Hanover StreetIn between his first outing as Han Solo and taking up Indiana Jones's hat and bullwhip, carpenter-turned-actor Harrison Ford enjoyed some interesting big screen adventures.
Besides popping over to the Philippines to cameo as Colonel Lucas in Apocalypse Now, he co-starred with Robert Shaw in Force 10 From Navarone, the sequel to The Guns Of Navarone. He also appeared in Hanover Street, another World War II movie where he shared the screen with Lesley Anne-Down, the then-girlfriend of Withnail And I creator Bruce Robinson.
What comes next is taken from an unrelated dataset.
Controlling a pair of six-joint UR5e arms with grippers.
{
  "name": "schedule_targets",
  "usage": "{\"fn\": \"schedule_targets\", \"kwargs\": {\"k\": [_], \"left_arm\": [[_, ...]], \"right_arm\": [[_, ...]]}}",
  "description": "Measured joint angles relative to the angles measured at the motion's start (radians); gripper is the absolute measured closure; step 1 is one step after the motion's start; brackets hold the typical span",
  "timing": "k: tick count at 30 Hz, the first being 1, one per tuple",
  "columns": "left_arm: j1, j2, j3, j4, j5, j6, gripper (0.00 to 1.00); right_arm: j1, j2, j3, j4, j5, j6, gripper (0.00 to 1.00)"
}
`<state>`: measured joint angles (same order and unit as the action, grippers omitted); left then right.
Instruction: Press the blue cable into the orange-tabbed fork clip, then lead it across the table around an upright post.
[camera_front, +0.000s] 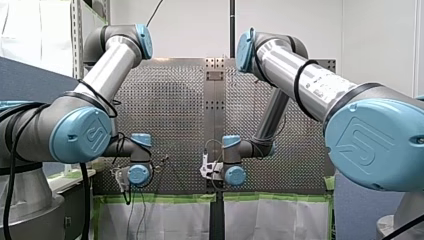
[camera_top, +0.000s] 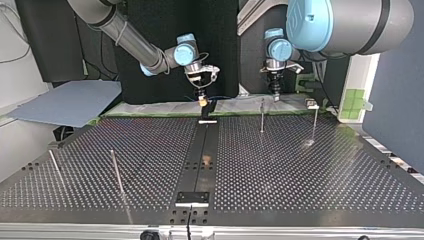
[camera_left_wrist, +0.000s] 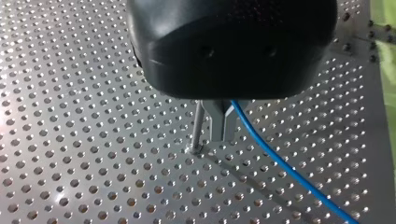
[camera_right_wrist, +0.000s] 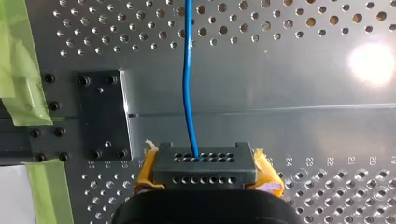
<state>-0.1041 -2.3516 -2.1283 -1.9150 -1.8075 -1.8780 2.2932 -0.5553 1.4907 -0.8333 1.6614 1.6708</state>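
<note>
Perforated metal table (camera_top: 300, 170) spreads under both arms, which work at its far edge in the top view. My left gripper (camera_left_wrist: 223, 135), black with metal fingers, is pinched tight on the blue cable (camera_left_wrist: 286, 169), just beside an upright post (camera_left_wrist: 197, 126). My right gripper (camera_right_wrist: 205, 169), yellow-padded, is closed narrow on the same cable, which runs straight into it.

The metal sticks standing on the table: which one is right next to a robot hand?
The post standing right beside my left gripper, which holds the blue cable. The other three posts stand farther off.
</note>
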Motion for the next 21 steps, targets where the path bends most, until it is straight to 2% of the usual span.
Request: {"fn": "schedule_targets", "kwargs": {"k": [6, 21], "left_arm": [[0.008, 0.0, 0.027, -0.024, 0.005, 0.0, 1.0], [0.029, -0.001, 0.062, -0.072, 0.044, 0.007, 1.0]], "right_arm": [[0.003, 0.002, -0.009, 0.006, -0.001, 0.0, 1.0], [-0.011, 0.003, -0.018, 0.013, 0.0, 0.0, 1.0]]}}
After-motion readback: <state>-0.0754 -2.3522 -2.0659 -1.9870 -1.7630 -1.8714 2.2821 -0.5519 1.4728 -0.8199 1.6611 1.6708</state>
In an early action role, Ford plays David Halloran, an American agent who wins the affections of Anne-Down's Margaret Sellinger, a British nurse. This being a war movie, there is nothing straightforward about the couple's relationship, with Sellinger deciding to keep quiet about her marriage to UK secret serviceman Paul (Plummer). And then, in the sort of coincidence you only encounter in slightly shoddy movies, Halloran and Paul find themselves trapped behind enemy lines and forced to co-operate if either is to return to the woman they love.
A rather hackneyed drama, Hanover Street's shortcomings owe much to creator Peter Hyams, a journeymen director whose contributions to cinema include 2010, the 2001 sequel that's so weak Kubrick die-hards refer to it as 'Ten Past Eight'. Never that good with dialogue, Hyams here proves pretty poor at fostering any sexual chemistry, with Ford and Anne-Down never looking like a couple who've been waiting a lifetime to find one another. Some of the supporting turns are also a bit ropey, but when you're working with performers as diverse as stage legend Max Wall, Russ Abbott stooge Sherrie Hewson and living doll Patsy Kensit, inconsistency is perhaps to be expected.
With so much going against it, you might wonder whether Hanover Street is worth your time. Get through the rather turgid opening and you're in for a treat once the unlikely partnership of Harrison Ford and Christopher Plummer take on the Third Reich. Rather like Anthony Hopkins and Alec Baldwin in The Edge, the pair work well in spite of their dissimilarities. He may not know his way around a paragraph, but even a hack like Peter Hyams knows how to execute a decent explosion.